CAPÍTULO 2 Cerca de um quarto de légua distante da igreja, e por detrás de um pequeno monte coberto de castanheiros velhos, estendia-se a rica herdade chamada do Capitão, nome que lhe viera dos avoengos do atual possuidor, o Sr. José da Costa, o mais abastado lavrador daquelas redondezas, homem honrado em toda a aceção da palavra, um pouco rude, sim, mas que nem por isso deixava de exercer, havia oito anos, com toda a consciência e retidão, o importante cargo de juiz eleito da freguesia, sendo, além disso, juiz, mesário ou irmão de quantas confrarias e irmandades ali existiam.
Tinha ele um filho, único herdeiro dos seus haveres, chamado Fernando, a quem, por mera deliberação sua, mandara aos catorze anos para o Porto estudar preparatórios para se formar em medicina.
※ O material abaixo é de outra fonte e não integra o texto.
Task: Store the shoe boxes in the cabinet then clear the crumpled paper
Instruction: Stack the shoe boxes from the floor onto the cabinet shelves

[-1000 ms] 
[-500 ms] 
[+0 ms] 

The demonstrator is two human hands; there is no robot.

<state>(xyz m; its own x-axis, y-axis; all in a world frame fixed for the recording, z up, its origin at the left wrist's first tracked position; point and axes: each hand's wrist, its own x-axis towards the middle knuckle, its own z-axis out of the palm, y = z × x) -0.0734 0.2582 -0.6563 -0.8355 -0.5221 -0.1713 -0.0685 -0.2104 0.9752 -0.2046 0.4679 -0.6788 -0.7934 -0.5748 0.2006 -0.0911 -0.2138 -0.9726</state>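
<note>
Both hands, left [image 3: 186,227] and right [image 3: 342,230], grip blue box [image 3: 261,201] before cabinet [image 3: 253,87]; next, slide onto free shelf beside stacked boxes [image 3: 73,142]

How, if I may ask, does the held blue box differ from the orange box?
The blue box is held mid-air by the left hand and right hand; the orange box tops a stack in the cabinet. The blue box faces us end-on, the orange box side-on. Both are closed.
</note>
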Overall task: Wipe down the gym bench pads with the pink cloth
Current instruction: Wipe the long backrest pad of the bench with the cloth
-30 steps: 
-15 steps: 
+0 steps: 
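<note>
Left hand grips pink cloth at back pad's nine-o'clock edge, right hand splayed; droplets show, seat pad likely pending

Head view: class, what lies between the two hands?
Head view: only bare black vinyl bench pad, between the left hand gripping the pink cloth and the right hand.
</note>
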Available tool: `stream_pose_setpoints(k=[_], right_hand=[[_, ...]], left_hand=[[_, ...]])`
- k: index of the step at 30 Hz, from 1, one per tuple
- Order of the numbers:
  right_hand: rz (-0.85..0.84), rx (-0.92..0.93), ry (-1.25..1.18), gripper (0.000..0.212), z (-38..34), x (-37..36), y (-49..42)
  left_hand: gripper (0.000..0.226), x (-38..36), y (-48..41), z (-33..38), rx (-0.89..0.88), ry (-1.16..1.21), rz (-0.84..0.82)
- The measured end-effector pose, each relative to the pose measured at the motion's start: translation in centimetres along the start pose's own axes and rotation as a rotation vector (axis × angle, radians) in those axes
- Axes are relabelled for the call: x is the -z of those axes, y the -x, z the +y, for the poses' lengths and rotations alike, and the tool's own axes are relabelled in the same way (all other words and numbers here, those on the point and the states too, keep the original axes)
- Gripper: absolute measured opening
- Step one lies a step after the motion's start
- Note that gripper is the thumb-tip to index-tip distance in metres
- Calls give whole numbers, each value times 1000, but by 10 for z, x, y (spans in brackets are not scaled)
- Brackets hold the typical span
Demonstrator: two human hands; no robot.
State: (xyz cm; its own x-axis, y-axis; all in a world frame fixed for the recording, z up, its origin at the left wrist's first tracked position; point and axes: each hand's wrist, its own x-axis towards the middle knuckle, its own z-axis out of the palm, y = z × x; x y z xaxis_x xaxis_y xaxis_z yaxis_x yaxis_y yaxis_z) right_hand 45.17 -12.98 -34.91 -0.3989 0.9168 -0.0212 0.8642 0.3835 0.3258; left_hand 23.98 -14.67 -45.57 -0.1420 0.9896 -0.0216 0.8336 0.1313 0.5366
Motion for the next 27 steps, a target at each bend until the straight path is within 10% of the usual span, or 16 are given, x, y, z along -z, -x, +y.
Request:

Fernando, que não passara até então de um pobre rapaz, sem ilustração nem pretensões, acostumou-se depois por tal forma aos hábitos da cidade e àquela vida livre e risonha de estudante, que dentro em pouco tempo tornara-se o mais alegre, espirituoso e casquilho de todos os seus condiscípulos, pois que para tudo lhe dava de sobra a recheada bolsa do seu pai, sempre aberta às suas mais pequenas necessidades e exigências.
Apesar disso, Fernando não desaproveitava o tempo, e, como era dotado de uma bela inteligência e aplicado ao estudo, tornara-se ao mesmo tempo um aluno distinto nas aulas que frequentava, recebendo por vezes, com grande contentamento dos seus pais, algumas distinções e prémios pelo seu bom aproveitamento.
Aos vinte e três anos achava-se já matriculado no quarto ano da Escola Médica, tendo até ai dado provas bem patentes da sua feliz vocação para a carreira a que se destinava.
É nesta época que precisamos travar com ele conhecimento.